Gordon Dahl, a young economist at University of California San Diego, is part of a wave of creative thinkers in his field moving beyond the familiar - inflation, unemployment - to study such eyebrow-raising topics as sumo wrestlers and the Ku Klux Klan.
|THERE WON'T BE BLOOD - Economist Gordon Dahl has written a paper about the impact of violent movies on crime. The study says that over a period when violent films were aired in theaters, on average, there were 1,000 fewer assaults that same weekend in the U.S. Still, the research doesn't mean violent movies are good, he warns. CNS Photo. |
But even he would admit he's an unlikely candidate to write a paper about the impact of violent movies on crime - especially one that shows the number of assaults actually goes down.
Dahl, 39, is a Mormon and in his words "fairly religious." He doesn't watch gore-fests because he doesn't "like the way they make me feel." He thinks brutal fare is "bad in the long run" for society, desensitizing people.
Dahl and his wife, Katherine, won't allow their four children to see violent films - even going so far as to buy a special DVD player for Christmas that automatically scans for offending scenes and skips over them.
But his scholarly juices were stirred one day while he was consulting kids-in-mind.com, a Web site that helps parents decide which films are suitable by offering detailed descriptions of sexual and violent content. He started to wonder whether there might be a way to measure the effect of violent films in the real world.
He knew what numerous laboratory experiments had shown over the years: People exposed to violent clips demonstrate increased aggression immediately afterward. He expected the same thing would prove true in the crime stats.
He was wrong.
What he learned instead is that during the past decade, the airing of violent films in theaters meant there was, on average, 1,000 fewer assaults every weekend in the U.S.
"That's 52,000 fewer weekend assaults in a year," Dahl said. "That's a pretty significant reduction."
Surprised, he and a colleague, Stefano DellaVigna of University of California Berkeley, worked for more than a year to understand the results. Then they wrote a paper - "Does Movie Violence Increase Violent Crime?" - and presented it at a national economics convention last month.
The paper made a splash in the media.
Tongues wagged on the Internet in the usual places, and in the usual ways, which meant folks who had never bothered to read the paper were soon flogging the authors for encouraging impressionable kids to flock to the latest slasher flick.
Maybe that's why, in a recent phone interview from Princeton University, where he is a visiting professor this year, Dahl made a point right away: "Our research does not mean violent movies are good. If someone gets that idea, they've reached the wrong conclusion."
What's happening, he said, is that people (young males, mostly) who might otherwise be smashing heads are getting their mayhem fix in darkened theaters. They're taking themselves out of circulation for the night. Dahl calls that "voluntary incapacitation." And he thinks it's a good thing.
But midnight basketball leagues might be just as effective, he said, as would other movies proven to attract the same clientele - Adam Sandler comedies, for example.
"A Julia Roberts movie is not going to do anything for crime," Dahl said.
An assistant professor, Dahl came to UCSD in 2006, having moved west from the University of Rochester.
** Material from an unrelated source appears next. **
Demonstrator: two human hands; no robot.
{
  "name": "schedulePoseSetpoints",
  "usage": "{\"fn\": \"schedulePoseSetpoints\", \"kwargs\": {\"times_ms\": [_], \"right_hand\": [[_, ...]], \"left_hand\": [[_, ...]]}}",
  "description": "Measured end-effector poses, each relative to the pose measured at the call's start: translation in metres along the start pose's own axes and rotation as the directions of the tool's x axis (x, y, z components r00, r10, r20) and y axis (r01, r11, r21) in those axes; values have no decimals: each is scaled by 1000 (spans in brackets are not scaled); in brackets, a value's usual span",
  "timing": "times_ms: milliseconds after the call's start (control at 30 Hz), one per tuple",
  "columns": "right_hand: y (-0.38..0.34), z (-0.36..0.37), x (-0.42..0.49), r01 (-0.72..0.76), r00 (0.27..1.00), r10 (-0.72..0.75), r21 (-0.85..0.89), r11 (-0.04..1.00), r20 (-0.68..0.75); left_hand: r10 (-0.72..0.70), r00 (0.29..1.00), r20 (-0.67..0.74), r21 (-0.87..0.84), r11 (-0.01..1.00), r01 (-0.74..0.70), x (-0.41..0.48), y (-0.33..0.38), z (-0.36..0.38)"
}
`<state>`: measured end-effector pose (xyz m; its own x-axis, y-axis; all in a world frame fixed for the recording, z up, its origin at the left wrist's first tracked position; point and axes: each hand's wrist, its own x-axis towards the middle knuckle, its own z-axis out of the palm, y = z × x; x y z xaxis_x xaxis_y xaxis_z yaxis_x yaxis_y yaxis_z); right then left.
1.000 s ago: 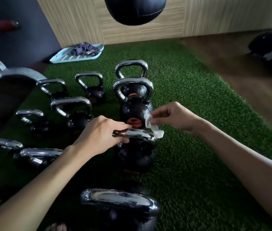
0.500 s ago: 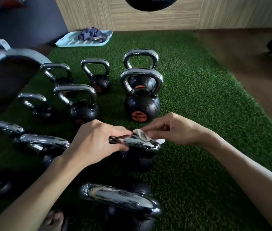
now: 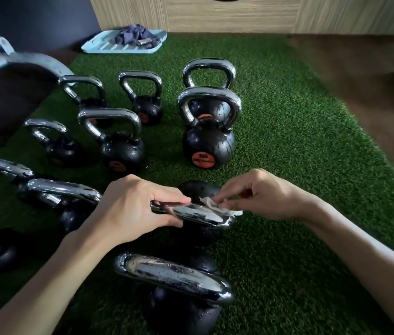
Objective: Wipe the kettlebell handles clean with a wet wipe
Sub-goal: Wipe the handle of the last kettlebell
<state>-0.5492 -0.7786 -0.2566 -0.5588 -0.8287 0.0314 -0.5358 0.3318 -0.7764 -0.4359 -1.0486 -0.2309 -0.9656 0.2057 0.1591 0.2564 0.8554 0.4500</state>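
Note:
Several black kettlebells with chrome handles stand in rows on green turf. In the middle, my left hand grips the left end of one chrome handle, thumb and fingers curled round it. My right hand pinches a small white wet wipe and holds it against the top right part of that same handle. The kettlebell's black body shows behind the handle. Another kettlebell's wet-looking handle lies nearest me.
A large kettlebell with an orange label stands just beyond my hands, another behind it. Smaller kettlebells fill the left side beside a dark rack. A light blue tray with dark cloth sits at the far wall. Wooden floor lies right.
My right hand has brought the wipe down from beside the handle's right end onto its top. The view has tilted down and closer. My left hand keeps its grip.

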Motion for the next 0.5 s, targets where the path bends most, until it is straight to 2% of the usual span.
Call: {"fn": "schedulePoseSetpoints", "kwargs": {"times_ms": [100,267,500], "right_hand": [[6,-7,-4,-3,1000,3,-10,1000,-8],[34,-3,-14,-94,995,95,-27,995,21],[35,0,0,-64,998,65,-46,997,25]], "left_hand": [[3,1000,7,-3,1000,-3,8,2,0],[-19,999,30,-38,999,20,12,1,-2],[-37,999,30,-56,998,38,9,2,-3]]}}
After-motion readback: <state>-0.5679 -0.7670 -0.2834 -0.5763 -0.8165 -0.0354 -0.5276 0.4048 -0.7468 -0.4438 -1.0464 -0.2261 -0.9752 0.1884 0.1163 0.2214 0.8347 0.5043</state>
He got his bachelor's from Brigham Young University and his master's and doctorate from Princeton, all in economics.
He is a behavioral economist, a branch popularized by the recent book "Freakonomics," which looks at, among other things, the effect of abortion on crime rates and the "abject working conditions of crack dealers."
In other papers, Dahl has studied tithing, early marriage and poverty and the impact of family income on a child's achievement in school.
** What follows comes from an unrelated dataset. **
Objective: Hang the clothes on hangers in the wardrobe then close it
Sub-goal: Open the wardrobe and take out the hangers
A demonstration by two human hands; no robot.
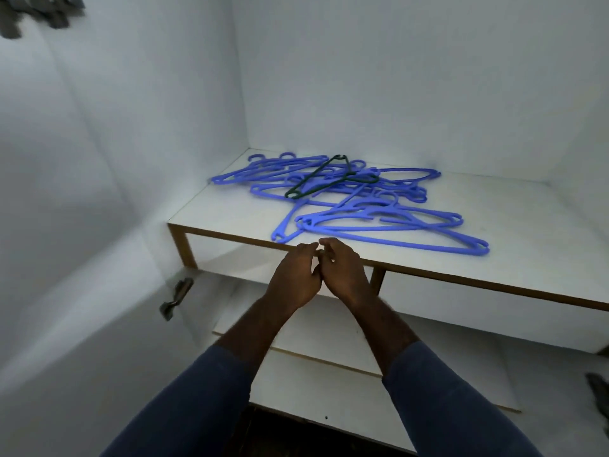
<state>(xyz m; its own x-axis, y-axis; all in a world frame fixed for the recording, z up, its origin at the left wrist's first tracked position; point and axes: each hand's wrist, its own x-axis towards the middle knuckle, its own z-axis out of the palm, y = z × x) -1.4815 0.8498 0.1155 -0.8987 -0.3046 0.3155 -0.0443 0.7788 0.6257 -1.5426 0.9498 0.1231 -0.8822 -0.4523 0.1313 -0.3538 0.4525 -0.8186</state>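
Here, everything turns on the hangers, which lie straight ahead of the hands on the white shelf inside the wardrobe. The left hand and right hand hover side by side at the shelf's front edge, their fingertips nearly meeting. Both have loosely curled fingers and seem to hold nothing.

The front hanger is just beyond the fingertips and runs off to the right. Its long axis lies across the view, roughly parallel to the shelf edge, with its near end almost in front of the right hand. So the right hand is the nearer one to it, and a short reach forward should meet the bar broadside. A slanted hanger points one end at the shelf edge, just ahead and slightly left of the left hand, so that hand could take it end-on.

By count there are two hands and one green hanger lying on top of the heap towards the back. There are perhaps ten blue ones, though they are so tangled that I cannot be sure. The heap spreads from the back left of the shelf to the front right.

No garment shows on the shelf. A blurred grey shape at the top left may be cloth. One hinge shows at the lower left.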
He said economics is "about choices," and more and more scholars are understanding that those choices are influenced by elements of psychology, sociology and political science.
"We bring a slightly different perspective and set of tools to the debate," he said.
Although he was surprised by the results of the movie-violence study, he wasn't disappointed, his own distaste for the fare notwithstanding.
"Part of the fun of science is, when you have something counterintuitive, what is the explanation for it? In this case, we wanted to unravel the puzzle, to figure out why the numbers came out the way they did.
"What you think the answer might be should not determine what the answer is. The data should."
Although the study appears to contradict laboratory findings about movie violence and aggression, Dahl doesn't see it that way. He believes such films do encourage violence, "but compared to what?"
In a lab, the comparison is between violent films and nonviolent films. In the field, for that segment of the population most likely to be violent, the choice may be between watching Freddy Krueger and doing something even more inciting - like getting drunk and then slugging someone.
The study is expected to become part of an ongoing debate about the effect of violent media on people, especially youngsters. That debate has flared numerous times in recent years - over heavy metal music, over video games, over television.
Dahl welcomes the debate, but acknowledged concern about people misinterpreting his work or using it to suggest there's no need to worry about the long-term effects of exposure to simulated murder and mutilation.
"For policymakers, our research doesn't mean that violent movies should be promoted," he said. "But what it does say is that if you could divert people who are at risk for committing violent acts into other things, we would be much better off."